A ação foi proposta pela Promotoria de Justiça de Alvorada após apuração minuciosa do caso e aponta erro médico, demora no reconhecimento da gravidade do quadro clínico, falhas no atendimento de urgência e omissões estruturais do serviço público de saúde. Para o MPTO, o conjunto de irregularidades configura violação do direito fundamental à saúde e do direito à proteção integral da criança, previstos na Constituição Federal e no Estatuto da Criança e do Adolescente (ECA).
Conforme descrito na ACP, a criança deu entrada no hospital com febre, choro intenso e sinais de desconforto respiratório, sintomas compatíveis com um quadro grave. Mesmo diante da piora clínica ao longo do dia, o atendimento se restringiu à prescrição de medicamentos de caráter apenas sintomático, sem a adoção de condutas compatíveis com a evolução do quadro.

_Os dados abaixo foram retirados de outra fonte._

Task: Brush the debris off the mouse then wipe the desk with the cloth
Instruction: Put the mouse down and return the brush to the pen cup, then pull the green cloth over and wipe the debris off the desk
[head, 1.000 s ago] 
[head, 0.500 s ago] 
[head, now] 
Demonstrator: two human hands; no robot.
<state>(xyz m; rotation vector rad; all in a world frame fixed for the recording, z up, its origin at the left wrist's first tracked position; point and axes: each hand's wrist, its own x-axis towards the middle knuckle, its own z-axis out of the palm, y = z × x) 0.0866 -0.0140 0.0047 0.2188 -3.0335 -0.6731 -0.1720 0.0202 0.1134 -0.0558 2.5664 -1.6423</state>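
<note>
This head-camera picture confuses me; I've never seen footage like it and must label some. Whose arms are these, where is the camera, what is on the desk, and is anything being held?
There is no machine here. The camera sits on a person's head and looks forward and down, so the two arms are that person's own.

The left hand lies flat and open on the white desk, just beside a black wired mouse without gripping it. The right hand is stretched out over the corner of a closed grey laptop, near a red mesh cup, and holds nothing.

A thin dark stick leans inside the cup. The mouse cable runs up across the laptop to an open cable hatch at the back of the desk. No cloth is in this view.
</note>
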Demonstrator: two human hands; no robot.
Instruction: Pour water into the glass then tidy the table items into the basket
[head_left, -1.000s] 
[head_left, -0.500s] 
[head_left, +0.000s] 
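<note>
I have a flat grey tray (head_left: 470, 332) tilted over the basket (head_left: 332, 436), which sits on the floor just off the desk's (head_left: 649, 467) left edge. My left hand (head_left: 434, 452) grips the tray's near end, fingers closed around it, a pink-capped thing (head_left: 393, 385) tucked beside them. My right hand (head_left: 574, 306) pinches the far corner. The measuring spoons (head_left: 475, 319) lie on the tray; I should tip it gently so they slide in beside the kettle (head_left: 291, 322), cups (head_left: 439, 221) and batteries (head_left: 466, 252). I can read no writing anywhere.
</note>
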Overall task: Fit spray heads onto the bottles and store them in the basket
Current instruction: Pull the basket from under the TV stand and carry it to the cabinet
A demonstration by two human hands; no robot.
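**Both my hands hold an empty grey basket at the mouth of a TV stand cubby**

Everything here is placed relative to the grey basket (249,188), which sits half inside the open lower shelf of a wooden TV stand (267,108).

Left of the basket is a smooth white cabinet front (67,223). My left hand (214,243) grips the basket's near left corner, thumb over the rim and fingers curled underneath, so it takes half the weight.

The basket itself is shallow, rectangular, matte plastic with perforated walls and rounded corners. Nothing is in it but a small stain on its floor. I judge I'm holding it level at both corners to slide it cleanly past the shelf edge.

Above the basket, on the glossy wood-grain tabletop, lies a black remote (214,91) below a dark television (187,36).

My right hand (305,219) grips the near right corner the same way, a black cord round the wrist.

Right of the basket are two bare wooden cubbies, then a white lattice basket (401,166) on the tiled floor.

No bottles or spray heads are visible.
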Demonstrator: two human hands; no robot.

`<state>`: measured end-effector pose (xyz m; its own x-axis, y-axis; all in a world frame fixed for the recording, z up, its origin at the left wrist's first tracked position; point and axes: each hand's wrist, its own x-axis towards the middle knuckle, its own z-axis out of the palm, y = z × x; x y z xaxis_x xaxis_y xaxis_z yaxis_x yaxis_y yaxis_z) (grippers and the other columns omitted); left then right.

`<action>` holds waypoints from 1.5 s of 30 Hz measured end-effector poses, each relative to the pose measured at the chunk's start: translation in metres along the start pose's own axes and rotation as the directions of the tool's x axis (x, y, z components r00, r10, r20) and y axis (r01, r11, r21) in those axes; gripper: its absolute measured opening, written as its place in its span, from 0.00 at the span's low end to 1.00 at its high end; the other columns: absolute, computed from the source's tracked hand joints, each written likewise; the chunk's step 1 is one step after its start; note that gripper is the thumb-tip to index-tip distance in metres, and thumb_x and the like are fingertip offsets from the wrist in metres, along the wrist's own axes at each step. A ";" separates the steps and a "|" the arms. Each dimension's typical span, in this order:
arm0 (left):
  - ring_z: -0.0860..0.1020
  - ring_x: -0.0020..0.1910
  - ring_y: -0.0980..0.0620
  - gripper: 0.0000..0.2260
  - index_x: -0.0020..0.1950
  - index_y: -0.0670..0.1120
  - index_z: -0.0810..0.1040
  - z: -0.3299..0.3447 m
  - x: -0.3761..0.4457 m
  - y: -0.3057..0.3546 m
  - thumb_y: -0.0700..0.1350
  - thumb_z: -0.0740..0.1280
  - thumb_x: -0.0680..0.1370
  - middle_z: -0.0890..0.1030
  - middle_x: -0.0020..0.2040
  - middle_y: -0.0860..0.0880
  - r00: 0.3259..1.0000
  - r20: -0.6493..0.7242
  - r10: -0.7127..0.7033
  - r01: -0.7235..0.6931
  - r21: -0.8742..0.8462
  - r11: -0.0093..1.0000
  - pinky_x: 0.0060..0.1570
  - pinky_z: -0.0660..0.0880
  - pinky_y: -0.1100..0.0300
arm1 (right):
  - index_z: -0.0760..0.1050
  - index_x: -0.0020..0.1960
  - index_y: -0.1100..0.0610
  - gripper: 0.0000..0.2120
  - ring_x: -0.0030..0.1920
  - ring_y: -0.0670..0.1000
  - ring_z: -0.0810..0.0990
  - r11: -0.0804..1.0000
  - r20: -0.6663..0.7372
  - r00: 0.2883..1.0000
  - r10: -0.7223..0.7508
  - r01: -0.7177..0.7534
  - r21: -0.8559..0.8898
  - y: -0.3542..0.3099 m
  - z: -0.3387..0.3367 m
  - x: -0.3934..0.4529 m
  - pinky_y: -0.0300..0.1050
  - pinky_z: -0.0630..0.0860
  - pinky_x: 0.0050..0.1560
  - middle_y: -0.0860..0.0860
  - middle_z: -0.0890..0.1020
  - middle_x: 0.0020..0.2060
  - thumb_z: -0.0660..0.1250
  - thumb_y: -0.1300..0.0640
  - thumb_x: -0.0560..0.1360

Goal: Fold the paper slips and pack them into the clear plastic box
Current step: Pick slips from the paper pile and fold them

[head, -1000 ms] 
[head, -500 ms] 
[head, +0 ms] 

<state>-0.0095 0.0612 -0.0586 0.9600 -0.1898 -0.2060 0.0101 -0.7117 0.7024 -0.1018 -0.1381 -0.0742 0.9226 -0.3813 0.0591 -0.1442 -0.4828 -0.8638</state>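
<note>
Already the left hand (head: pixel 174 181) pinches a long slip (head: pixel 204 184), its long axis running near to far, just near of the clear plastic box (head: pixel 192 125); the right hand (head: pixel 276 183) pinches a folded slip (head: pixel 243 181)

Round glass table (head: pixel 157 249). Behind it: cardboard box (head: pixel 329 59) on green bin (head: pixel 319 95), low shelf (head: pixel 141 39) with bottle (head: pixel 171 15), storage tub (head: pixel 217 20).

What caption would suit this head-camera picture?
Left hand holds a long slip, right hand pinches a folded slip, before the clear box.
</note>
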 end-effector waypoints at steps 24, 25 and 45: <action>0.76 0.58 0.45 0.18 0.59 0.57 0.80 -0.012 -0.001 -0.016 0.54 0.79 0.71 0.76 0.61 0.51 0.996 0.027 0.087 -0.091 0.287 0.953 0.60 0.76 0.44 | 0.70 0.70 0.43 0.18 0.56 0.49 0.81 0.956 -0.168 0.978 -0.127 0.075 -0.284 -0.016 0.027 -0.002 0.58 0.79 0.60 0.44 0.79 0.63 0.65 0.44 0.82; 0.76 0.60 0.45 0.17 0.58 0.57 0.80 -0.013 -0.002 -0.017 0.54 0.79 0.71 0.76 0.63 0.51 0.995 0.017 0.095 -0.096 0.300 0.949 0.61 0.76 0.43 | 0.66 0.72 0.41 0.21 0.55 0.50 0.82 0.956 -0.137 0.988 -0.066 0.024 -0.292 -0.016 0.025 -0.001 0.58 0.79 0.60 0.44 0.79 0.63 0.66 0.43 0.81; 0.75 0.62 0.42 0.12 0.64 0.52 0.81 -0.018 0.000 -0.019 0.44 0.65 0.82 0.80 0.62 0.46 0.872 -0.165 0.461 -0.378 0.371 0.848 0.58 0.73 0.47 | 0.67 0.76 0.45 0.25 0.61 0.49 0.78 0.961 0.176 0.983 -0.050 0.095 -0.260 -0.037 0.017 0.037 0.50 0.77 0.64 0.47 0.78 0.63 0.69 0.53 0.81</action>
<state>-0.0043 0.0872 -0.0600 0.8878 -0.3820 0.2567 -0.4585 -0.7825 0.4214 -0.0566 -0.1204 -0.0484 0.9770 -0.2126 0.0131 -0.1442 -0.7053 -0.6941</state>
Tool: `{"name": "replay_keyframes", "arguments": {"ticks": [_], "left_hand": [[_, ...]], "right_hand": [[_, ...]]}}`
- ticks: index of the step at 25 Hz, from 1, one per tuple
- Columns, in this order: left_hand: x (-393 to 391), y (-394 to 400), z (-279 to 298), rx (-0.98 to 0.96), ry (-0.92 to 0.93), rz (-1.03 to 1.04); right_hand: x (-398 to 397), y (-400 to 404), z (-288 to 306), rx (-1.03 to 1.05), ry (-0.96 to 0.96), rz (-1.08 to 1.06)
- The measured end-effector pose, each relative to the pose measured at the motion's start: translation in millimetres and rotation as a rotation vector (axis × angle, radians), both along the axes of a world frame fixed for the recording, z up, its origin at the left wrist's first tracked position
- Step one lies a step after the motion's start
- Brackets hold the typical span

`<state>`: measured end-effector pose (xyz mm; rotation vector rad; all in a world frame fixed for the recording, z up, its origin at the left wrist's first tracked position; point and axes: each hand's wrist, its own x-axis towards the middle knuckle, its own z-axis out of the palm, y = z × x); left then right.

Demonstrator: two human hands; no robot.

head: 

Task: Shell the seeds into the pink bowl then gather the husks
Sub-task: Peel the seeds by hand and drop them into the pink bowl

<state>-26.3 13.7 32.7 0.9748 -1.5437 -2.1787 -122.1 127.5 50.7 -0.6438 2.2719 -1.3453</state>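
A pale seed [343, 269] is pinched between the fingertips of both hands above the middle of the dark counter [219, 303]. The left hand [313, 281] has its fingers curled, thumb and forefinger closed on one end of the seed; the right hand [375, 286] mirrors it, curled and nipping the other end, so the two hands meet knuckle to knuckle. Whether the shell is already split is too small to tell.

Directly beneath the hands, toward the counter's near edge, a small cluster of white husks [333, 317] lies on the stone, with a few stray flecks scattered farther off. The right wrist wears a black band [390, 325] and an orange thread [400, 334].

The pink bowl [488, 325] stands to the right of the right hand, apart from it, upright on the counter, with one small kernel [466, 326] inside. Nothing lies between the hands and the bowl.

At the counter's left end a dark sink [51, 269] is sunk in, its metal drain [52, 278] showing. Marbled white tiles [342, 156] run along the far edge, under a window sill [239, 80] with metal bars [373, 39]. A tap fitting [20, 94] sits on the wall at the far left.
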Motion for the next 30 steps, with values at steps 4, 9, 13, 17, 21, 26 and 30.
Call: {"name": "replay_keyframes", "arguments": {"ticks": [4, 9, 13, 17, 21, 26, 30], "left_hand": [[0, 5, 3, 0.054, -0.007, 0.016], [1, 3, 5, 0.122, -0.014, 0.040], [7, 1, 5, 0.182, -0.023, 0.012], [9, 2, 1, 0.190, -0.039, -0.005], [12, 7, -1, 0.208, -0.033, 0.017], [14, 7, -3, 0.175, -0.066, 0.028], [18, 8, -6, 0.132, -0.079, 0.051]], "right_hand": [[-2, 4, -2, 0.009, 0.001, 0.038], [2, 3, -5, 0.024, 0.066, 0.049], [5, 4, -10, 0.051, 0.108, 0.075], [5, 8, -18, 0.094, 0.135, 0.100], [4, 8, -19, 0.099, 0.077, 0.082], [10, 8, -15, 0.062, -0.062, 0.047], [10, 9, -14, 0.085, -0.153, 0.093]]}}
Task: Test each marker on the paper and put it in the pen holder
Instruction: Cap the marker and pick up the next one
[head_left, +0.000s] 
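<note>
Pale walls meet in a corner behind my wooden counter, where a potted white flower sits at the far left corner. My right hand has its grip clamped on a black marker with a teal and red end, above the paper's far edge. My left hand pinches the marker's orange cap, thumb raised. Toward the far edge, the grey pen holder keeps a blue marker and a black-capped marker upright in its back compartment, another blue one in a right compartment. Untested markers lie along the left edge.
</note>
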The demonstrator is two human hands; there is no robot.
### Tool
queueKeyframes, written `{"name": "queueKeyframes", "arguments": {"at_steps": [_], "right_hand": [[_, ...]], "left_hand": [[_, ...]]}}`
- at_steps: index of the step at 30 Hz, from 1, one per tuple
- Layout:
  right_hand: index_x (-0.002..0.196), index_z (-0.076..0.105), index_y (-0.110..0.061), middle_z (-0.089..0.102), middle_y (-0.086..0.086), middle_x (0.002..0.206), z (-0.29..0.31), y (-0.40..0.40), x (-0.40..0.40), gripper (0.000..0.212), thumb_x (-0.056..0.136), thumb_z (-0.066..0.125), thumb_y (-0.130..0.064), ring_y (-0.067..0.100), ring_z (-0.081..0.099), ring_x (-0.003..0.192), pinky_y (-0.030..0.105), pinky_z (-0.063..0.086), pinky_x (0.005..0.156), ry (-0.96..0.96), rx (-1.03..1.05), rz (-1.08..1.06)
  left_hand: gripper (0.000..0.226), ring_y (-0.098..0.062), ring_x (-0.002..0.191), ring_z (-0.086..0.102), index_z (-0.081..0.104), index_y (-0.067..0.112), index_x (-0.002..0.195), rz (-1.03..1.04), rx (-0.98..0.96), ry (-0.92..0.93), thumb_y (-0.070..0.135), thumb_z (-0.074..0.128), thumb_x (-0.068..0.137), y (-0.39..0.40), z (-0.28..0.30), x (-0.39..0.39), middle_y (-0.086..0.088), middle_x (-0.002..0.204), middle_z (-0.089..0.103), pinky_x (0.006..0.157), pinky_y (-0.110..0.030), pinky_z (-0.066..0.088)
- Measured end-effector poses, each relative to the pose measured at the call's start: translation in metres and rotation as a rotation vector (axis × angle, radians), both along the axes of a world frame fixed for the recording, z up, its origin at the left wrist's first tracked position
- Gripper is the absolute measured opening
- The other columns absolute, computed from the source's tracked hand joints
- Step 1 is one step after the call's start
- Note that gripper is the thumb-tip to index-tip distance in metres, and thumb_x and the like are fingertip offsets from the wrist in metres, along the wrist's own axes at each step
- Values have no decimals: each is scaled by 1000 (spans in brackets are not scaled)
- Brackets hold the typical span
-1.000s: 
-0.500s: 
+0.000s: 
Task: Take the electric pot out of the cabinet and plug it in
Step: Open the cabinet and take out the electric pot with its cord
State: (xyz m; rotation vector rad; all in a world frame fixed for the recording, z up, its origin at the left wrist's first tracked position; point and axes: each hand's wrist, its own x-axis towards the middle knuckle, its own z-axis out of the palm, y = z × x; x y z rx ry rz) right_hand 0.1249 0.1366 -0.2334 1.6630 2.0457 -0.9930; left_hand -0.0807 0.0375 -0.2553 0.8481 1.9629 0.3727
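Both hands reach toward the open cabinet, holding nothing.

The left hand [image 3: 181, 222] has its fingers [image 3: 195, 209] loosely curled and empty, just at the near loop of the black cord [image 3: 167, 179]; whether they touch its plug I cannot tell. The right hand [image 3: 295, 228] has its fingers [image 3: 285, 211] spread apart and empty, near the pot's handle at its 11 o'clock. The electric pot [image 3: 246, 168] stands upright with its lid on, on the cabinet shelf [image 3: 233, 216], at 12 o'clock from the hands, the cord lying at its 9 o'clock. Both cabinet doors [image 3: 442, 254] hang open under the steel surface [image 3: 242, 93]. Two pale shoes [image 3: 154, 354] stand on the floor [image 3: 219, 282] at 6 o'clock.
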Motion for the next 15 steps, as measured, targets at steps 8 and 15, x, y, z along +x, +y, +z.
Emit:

Segundo o promotor de Justiça André Felipe Coelho, as falhas foram confirmadas por relatórios técnicos do Conselho Regional de Medicina do Tocantins (CRM-TO) e do Comitê Estadual de Prevenção do Óbito Materno, Fetal e Infantil (CEPOMFI), que analisaram o caso após o falecimento da criança. Entre as irregularidades apontadas estão anamnese incompleta, ausência de registro de sinais vitais no momento da admissão, demora na oferta de oxigênio, falhas na monitorização do paciente e atraso na solicitação de transferência para uma unidade de maior complexidade.
O CEPOMFI também identificou que, durante a evolução do quadro clínico, havia sinais compatíveis com pneumonia bacteriana, evidenciados por dados clínicos, laboratoriais e radiológicos, sem que fossem adotadas medidas terapêuticas adequadas no tempo oportuno. Diante desse cenário, o óbito foi classificado como “evitável por diagnóstico e tratamento precoce”.
Além das falhas assistenciais, o Ministério Público destacou omissão do Estado quanto à garantia de estrutura mínima de urgência e emergência. No momento em que a criança precisava de transferência imediata, não havia ambulância disponível no município, o que atrasou o encaminhamento para uma unidade de referência e agravou o risco à vida do paciente.
Em nota, a Secretaria de Estado da Saúde do Tocantins (SES-TO) informou que, após tomar conhecimento da morte, adotou as providências administrativas para apurar o caso. Segundo a pasta, foi instaurado processo administrativo e, ao final da apuração, foram aplicadas as medidas cabíveis, incluindo o afastamento e a exoneração da profissional envolvida. A SES-TO afirmou ainda que se solidariza com os familiares e reafirmou o compromisso com a segurança e o aprimoramento contínuo da assistência prestada à população.